Previous studies have shown that the level of expression of IRF4 influences its transcriptional activity, thereby modulating the differentiation of B and T lymphocytes. It has also been shown that its transcriptional activity is regulated by its interaction, at the DNA level, with its various protein partners.

In collaboration with teams from the Necker Enfants Malades Hospital and the Saint-Louis Hospital, the team was able to identify a mutation affecting the IRF4 protein in the interferon association domain, which is essential for the interaction of IRF4 with its protein partners. Although the expression of the mutated protein remains similar to that of the wild-type protein, the researchers showed that its activity was affected. Indeed, the mutation alters the binding of IRF4 to different protein partners on the DNA, affecting its activity for the transcription of genes involved in lymphocyte differentiation programmes.
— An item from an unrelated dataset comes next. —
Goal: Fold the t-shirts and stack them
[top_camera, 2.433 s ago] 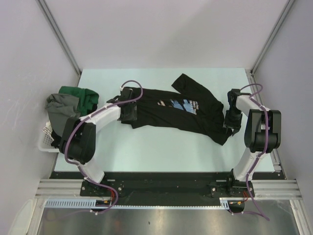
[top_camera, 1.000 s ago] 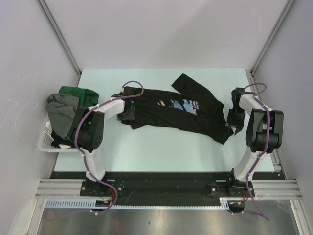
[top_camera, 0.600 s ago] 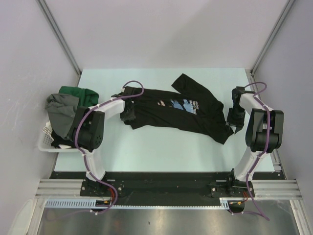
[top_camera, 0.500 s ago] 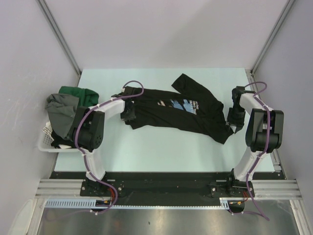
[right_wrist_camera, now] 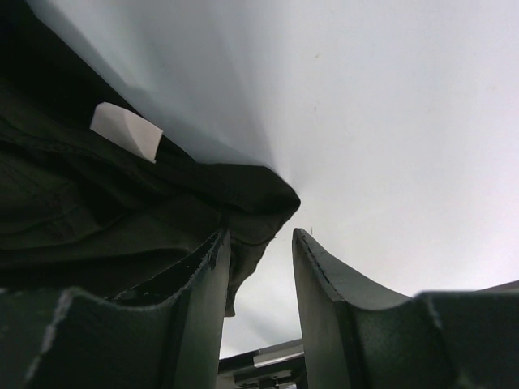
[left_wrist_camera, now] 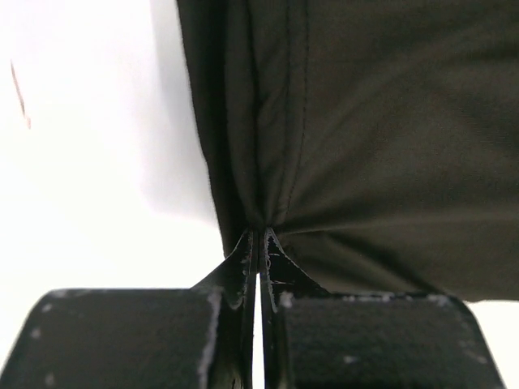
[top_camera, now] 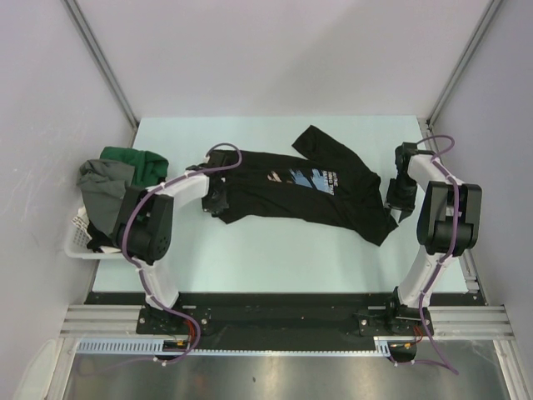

This work also highlights a new mode of regulation of transcription factor activity. While most gene mutations can be defined at the functional level as a loss or gain of function, a more complex mechanism associating the formation of new protein complexes with a functional defect in transcriptional activity is identified here.

The description of these new pathophysiological mechanisms allows a better understanding of the development of diseases involving, as here, complex mechanisms. Understanding and characterising them may allow, in the longer term, the development of treatments for these genetic diseases.